In [1]:
# Spark Imports
from pyspark.sql import SparkSession
import pyspark.sql.functions as f
from pyspark.sql.types import (StructField,StringType, 
                               IntegerType,StructType)

In [2]:
# Regular Python imports.
from datetime import datetime
import random

In [3]:
# Initialize the seed for the Random Number Generator.
random.seed(datetime.now())

In [4]:
# Start the Spark session.
spark = SparkSession.builder.appName('aggs').getOrCreate()

In [5]:
# We can infer the schema/types (only in CSV), and header tells us
# that the first row are the names of the columns.
df = spark.read.csv('Data/sales_info.csv',
                    inferSchema=True, header=True)

In [6]:
# Number of rows we read.
df.count()

12

In [7]:
# See what schema was inferred (together with column names from row).
df.printSchema()

root
 |-- Company: string (nullable = true)
 |-- Person: string (nullable = true)
 |-- Sales: double (nullable = true)



In [8]:
df.show()

+-------+-------+-----+
|Company| Person|Sales|
+-------+-------+-----+
|   GOOG|    Sam|200.0|
|   GOOG|Charlie|120.0|
|   GOOG|  Frank|340.0|
|   MSFT|   Tina|600.0|
|   MSFT|    Amy|124.0|
|   MSFT|Vanessa|243.0|
|     FB|   Carl|870.0|
|     FB|  Sarah|350.0|
|   APPL|   John|250.0|
|   APPL|  Linda|130.0|
|   APPL|   Mike|750.0|
|   APPL|  Chris|350.0|
+-------+-------+-----+



In [9]:
# This returns a GroupedData object. You can't call directly on it
# show but now you can call many aggregation functions.
grouped = df.groupBy("Company")

In [10]:
# You can call several functions on grouped data, but mathematical ones
# will only work on numerical columns. You can't call .show() directly
# on data that has been grouped, you have to run an aggregate function.
grouped.mean().show() 

+-------+-----------------+
|Company|       avg(Sales)|
+-------+-----------------+
|   APPL|            370.0|
|   GOOG|            220.0|
|     FB|            610.0|
|   MSFT|322.3333333333333|
+-------+-----------------+



In [11]:
# For grouped data you can call max, min, count, mean, avg, etc.
grouped.count().show()

+-------+-----+
|Company|count|
+-------+-----+
|   APPL|    4|
|   GOOG|    3|
|     FB|    2|
|   MSFT|    3|
+-------+-----+



In [12]:
# A User-Defined Function. To be called in DataFrame operations,
# receiving the values from each Column and returning a Column type.
random_udf = f.udf(lambda value: random.randint(0, value), IntegerType())

In [13]:
# In each row lets put an extra column where the value is a random
# integer value between 0 and the value of the 'Sales' column.
new_grouped = (df.withColumn('Random', random_udf(f.col('Sales')))
                .groupBy("Company"))

In [14]:
# If you don't want to compute something based on a column but instead
# fixed or column independent data, use the literal function.
(df.withColumn('Twelve', f.lit(12))).show()
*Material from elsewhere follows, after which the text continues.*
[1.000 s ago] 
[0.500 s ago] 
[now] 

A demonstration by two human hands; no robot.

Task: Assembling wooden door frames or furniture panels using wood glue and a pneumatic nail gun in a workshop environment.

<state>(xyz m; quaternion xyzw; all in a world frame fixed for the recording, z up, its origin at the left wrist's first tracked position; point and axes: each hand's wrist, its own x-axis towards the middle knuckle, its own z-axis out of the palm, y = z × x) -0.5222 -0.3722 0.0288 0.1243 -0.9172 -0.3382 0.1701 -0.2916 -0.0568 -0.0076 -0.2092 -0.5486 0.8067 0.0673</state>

+-------+-------+-----+------+
|Company| Person|Sales|Twelve|
+-------+-------+-----+------+
|   GOOG|    Sam|200.0|    12|
|   GOOG|Charlie|120.0|    12|
|   GOOG|  Frank|340.0|    12|
|   MSFT|   Tina|600.0|    12|
|   MSFT|    Amy|124.0|    12|
|   MSFT|Vanessa|243.0|    12|
|     FB|   Carl|870.0|    12|
|     FB|  Sarah|350.0|    12|
|   APPL|   John|250.0|    12|
|   APPL|  Linda|130.0|    12|
|   APPL|   Mike|750.0|    12|
|   APPL|  Chris|350.0|    12|
+-------+-------+-----+------+



In [15]:
# Multiple aggregator functions can be applied in a single call on
# different numerical columns!
new_grouped.agg({'Sales' : 'sum', 'Random' : 'avg'}).show()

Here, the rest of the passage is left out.